### EXERCISE DIRECTIONS
Lines to return, exactly: from the line with "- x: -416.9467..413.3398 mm" to the line with "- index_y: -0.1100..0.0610" in the entries below, both included.

━━ ENTRIES PROVIDED ━━

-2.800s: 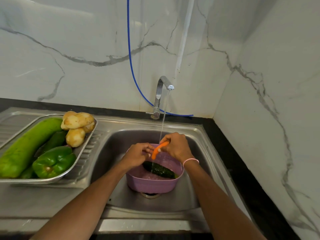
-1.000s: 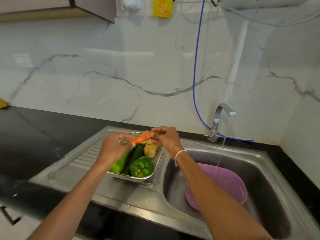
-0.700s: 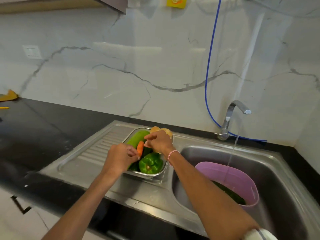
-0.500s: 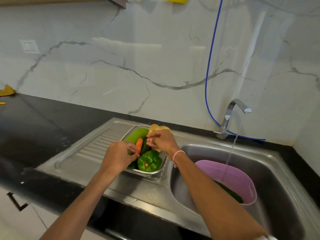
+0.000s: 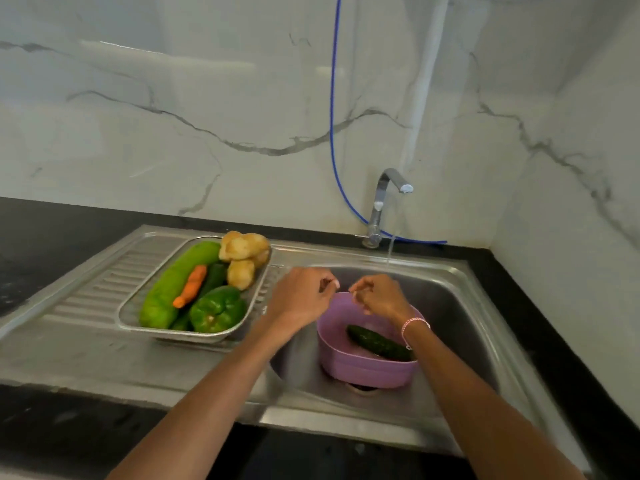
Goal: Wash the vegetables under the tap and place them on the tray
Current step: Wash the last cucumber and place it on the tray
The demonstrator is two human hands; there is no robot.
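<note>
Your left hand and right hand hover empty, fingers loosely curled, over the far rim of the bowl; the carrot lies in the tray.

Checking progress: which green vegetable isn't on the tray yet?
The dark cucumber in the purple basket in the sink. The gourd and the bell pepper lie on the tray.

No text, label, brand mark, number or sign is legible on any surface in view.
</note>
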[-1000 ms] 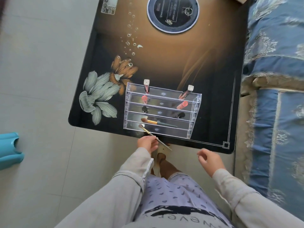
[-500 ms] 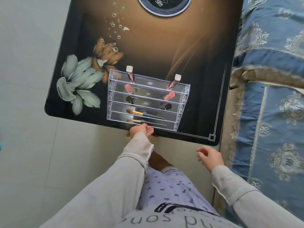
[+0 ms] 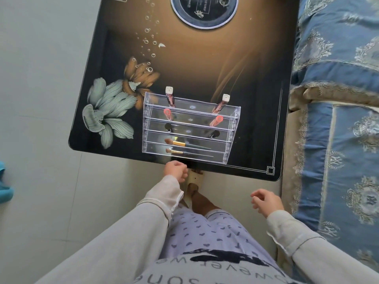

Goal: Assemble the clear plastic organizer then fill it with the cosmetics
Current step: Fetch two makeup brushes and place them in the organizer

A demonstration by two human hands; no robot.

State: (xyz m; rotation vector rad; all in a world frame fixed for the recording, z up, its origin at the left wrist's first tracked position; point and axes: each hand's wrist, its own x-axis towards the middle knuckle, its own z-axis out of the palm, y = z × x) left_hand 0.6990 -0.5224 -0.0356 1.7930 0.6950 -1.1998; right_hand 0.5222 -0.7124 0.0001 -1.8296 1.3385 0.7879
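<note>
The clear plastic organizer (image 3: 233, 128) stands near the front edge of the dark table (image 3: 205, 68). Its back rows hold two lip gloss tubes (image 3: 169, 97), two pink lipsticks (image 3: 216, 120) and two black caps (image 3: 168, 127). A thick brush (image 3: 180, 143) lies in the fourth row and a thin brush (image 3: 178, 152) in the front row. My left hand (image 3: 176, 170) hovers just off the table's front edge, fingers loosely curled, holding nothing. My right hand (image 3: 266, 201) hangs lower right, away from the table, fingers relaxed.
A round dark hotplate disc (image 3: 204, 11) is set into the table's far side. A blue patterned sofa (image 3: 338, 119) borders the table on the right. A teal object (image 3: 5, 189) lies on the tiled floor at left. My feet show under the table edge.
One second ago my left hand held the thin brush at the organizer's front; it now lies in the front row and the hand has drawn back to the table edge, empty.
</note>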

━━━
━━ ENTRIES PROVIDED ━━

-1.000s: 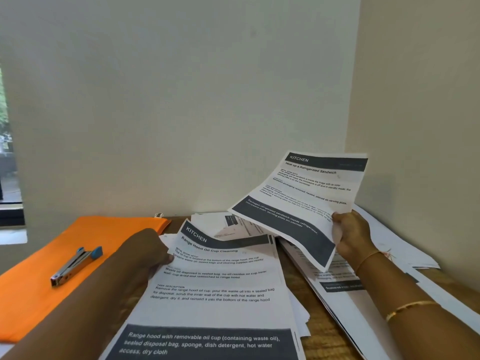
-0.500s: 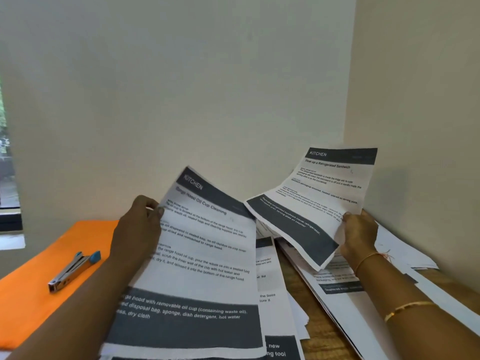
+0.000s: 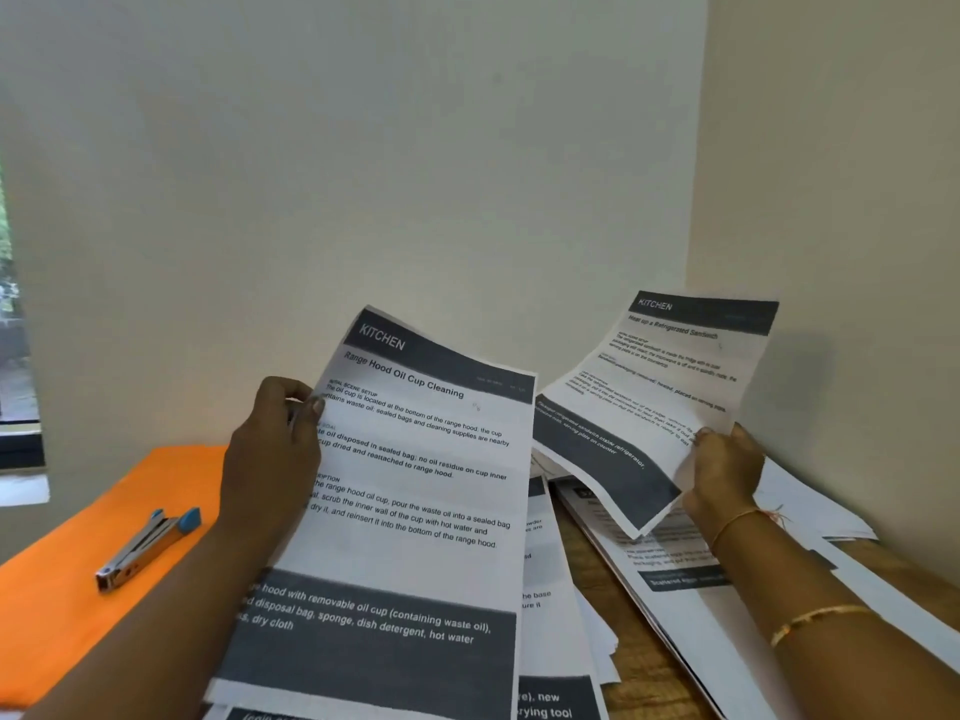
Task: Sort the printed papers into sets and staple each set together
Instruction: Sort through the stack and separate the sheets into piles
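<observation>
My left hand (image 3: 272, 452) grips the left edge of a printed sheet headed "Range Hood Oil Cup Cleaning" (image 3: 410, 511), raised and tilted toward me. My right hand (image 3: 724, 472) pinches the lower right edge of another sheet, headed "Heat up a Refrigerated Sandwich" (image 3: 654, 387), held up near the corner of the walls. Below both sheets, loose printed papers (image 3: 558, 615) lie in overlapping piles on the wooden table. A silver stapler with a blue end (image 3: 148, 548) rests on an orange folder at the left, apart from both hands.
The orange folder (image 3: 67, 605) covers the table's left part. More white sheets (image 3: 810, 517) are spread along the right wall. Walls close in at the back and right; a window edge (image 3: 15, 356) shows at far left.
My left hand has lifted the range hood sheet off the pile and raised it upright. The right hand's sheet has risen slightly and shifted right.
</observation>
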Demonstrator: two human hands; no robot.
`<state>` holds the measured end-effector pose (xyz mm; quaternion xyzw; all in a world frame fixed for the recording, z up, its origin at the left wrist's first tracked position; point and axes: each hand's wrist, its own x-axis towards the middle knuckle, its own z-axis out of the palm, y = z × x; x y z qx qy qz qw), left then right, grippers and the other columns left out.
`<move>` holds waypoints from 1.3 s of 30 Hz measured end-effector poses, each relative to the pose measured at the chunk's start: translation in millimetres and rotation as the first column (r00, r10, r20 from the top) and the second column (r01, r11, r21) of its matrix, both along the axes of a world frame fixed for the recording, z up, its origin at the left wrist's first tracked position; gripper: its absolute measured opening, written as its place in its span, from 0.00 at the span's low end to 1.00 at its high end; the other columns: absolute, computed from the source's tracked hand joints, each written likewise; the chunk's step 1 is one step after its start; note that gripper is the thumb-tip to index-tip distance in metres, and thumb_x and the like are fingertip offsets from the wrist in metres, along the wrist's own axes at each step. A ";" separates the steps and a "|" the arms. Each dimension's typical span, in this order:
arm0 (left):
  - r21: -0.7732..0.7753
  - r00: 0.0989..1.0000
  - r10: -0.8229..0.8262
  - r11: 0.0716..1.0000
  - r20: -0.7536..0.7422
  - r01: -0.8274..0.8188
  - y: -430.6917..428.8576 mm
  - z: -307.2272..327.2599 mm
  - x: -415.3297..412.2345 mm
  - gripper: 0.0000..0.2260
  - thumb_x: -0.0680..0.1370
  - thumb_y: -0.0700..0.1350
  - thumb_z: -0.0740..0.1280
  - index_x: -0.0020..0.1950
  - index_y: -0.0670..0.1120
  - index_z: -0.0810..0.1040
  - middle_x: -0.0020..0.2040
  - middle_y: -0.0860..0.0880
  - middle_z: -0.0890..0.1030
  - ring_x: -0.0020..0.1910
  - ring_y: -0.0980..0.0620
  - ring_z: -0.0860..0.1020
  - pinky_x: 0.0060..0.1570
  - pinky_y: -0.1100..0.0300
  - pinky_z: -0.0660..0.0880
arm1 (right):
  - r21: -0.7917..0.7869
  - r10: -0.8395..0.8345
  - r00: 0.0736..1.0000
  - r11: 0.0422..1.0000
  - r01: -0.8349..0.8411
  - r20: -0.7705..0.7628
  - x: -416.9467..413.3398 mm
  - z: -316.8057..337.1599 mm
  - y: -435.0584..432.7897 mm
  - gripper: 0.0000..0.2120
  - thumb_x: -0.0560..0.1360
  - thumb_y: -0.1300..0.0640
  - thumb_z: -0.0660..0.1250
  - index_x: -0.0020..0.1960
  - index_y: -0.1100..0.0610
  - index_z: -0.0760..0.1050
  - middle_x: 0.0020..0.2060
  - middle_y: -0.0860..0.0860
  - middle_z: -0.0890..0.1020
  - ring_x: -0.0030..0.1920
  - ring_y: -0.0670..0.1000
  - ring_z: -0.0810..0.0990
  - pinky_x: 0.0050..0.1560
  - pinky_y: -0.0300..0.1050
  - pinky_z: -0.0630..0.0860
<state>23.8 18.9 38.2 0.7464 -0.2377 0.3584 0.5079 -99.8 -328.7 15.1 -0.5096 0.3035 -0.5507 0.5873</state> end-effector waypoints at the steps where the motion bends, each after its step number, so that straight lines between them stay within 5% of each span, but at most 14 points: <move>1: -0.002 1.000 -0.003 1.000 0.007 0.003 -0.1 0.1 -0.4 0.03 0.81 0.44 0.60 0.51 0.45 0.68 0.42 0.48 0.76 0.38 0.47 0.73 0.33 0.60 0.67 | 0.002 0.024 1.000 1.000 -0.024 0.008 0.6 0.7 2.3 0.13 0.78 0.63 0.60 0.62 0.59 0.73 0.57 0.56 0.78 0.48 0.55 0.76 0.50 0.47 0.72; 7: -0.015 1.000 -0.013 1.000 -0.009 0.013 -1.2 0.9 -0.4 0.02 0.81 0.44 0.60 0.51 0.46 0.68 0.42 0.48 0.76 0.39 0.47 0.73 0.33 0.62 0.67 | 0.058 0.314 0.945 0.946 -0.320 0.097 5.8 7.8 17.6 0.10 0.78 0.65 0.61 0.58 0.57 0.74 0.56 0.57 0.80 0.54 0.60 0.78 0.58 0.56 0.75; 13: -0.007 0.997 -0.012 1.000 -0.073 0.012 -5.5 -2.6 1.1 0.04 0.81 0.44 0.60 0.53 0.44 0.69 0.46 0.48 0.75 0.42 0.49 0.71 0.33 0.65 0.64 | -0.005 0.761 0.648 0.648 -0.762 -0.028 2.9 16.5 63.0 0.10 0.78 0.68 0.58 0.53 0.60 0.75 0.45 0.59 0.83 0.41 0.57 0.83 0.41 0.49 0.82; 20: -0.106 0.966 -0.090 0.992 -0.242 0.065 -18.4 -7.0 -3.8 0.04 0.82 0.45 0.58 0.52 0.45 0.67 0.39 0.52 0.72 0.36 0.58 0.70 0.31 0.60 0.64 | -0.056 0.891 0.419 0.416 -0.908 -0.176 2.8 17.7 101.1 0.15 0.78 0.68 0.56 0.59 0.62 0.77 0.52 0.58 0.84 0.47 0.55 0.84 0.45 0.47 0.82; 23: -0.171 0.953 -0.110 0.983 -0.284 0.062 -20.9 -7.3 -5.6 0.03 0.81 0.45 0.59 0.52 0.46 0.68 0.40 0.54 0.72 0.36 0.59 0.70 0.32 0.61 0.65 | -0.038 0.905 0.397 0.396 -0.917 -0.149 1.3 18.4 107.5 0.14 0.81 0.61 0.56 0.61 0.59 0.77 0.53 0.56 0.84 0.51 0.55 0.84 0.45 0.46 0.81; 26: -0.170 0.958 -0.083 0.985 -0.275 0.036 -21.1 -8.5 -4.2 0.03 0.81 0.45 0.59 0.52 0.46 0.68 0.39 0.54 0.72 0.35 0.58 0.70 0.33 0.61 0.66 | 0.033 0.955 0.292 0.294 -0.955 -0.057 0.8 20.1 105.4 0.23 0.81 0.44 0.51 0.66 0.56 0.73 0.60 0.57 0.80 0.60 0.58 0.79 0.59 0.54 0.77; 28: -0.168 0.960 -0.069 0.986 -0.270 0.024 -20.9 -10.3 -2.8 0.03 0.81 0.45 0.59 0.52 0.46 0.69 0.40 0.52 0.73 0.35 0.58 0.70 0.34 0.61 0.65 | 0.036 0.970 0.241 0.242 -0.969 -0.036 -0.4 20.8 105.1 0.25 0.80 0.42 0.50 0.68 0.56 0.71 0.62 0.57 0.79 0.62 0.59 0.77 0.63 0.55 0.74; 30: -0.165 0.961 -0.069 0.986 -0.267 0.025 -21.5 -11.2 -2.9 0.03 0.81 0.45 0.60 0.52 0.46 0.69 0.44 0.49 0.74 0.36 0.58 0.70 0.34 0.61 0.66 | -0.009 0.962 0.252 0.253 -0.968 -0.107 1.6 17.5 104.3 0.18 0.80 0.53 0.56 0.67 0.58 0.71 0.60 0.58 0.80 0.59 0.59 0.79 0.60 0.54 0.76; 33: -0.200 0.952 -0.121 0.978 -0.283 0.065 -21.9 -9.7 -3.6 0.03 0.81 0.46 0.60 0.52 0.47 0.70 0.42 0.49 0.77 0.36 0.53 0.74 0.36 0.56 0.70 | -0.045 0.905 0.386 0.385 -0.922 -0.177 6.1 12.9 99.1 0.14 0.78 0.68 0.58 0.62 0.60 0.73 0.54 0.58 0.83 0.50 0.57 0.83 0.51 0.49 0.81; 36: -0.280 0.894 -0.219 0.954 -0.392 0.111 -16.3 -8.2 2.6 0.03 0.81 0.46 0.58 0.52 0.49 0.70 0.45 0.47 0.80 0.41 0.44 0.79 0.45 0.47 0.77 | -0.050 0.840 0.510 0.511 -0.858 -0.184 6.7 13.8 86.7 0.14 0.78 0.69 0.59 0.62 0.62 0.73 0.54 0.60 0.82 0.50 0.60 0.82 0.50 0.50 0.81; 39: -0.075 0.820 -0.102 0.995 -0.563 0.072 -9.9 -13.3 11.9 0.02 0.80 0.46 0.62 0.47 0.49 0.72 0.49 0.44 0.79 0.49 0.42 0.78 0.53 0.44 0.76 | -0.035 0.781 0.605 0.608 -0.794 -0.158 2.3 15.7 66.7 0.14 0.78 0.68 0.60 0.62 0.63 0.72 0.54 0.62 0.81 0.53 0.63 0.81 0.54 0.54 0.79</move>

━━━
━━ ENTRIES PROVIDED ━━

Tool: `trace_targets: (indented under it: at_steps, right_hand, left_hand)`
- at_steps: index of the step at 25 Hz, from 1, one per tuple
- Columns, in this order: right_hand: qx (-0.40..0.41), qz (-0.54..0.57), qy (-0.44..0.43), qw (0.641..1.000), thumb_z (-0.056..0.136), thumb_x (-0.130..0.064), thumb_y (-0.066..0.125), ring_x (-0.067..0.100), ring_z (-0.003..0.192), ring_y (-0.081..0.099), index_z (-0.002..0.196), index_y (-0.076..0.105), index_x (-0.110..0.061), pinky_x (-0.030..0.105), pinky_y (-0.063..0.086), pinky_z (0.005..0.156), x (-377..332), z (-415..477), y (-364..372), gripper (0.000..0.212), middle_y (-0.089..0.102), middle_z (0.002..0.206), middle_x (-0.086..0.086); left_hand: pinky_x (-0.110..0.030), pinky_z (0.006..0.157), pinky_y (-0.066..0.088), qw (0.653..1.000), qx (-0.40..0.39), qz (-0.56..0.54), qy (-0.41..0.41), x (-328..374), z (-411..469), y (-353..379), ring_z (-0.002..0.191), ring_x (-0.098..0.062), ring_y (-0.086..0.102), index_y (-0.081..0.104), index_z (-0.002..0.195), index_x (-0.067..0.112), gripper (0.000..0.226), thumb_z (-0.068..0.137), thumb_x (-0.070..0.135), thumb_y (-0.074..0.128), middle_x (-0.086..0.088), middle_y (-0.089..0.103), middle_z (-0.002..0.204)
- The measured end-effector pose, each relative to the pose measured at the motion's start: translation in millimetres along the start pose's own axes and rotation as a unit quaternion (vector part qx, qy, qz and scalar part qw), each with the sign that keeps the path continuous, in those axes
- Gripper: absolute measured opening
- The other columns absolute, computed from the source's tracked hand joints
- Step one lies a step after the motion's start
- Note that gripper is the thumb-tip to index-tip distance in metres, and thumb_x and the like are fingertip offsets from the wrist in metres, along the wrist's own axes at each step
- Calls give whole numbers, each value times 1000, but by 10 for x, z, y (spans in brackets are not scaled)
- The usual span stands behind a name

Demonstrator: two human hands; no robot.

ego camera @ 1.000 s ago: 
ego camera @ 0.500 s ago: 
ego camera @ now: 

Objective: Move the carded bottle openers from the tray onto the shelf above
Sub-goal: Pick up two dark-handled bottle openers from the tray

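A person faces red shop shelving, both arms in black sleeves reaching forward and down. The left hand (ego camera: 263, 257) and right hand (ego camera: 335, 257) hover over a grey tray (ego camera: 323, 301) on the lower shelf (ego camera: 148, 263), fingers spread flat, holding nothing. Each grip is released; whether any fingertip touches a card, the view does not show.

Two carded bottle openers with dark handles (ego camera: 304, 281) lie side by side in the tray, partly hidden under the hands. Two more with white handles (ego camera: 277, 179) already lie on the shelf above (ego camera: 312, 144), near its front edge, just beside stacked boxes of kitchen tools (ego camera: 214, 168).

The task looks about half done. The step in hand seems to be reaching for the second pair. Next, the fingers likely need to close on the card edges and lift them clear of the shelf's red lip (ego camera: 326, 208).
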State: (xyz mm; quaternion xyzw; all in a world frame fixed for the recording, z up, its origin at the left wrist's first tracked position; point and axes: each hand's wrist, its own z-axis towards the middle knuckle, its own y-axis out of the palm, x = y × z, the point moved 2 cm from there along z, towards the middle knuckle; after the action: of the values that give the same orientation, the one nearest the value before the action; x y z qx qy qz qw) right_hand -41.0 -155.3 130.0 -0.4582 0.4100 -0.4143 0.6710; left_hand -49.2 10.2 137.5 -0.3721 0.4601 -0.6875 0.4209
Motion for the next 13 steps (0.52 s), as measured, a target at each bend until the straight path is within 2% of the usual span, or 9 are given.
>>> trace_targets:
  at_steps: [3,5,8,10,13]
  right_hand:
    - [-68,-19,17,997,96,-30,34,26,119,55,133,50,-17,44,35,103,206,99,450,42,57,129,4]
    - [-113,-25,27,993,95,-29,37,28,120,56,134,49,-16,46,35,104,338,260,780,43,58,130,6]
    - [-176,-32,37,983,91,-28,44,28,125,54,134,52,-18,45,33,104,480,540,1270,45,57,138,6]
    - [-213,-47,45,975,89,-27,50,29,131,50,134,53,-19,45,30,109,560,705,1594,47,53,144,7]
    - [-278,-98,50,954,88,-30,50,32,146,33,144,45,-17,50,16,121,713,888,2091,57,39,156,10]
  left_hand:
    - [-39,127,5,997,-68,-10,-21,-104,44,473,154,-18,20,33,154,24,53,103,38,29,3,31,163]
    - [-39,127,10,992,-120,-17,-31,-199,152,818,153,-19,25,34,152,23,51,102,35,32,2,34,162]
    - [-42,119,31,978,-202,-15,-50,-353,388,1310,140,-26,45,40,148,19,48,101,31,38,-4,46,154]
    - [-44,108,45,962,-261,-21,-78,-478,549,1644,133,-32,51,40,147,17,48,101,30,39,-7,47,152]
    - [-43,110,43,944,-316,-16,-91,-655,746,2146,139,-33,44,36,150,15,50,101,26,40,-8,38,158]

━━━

### RESULT FOR THIS EXERCISE
  - x: -416.9467..413.3398 mm
  - z: -316.8057..337.1599 mm
  - y: -435.0584..432.7897 mm
  - gripper: 0.0000..0.2120
  - thumb_x: -0.0560..0.1360
  - thumb_y: -0.1300..0.0640
  - thumb_z: -0.0660..0.1250
  - index_x: -0.0020..0.1960
  - index_y: -0.1100..0.0610

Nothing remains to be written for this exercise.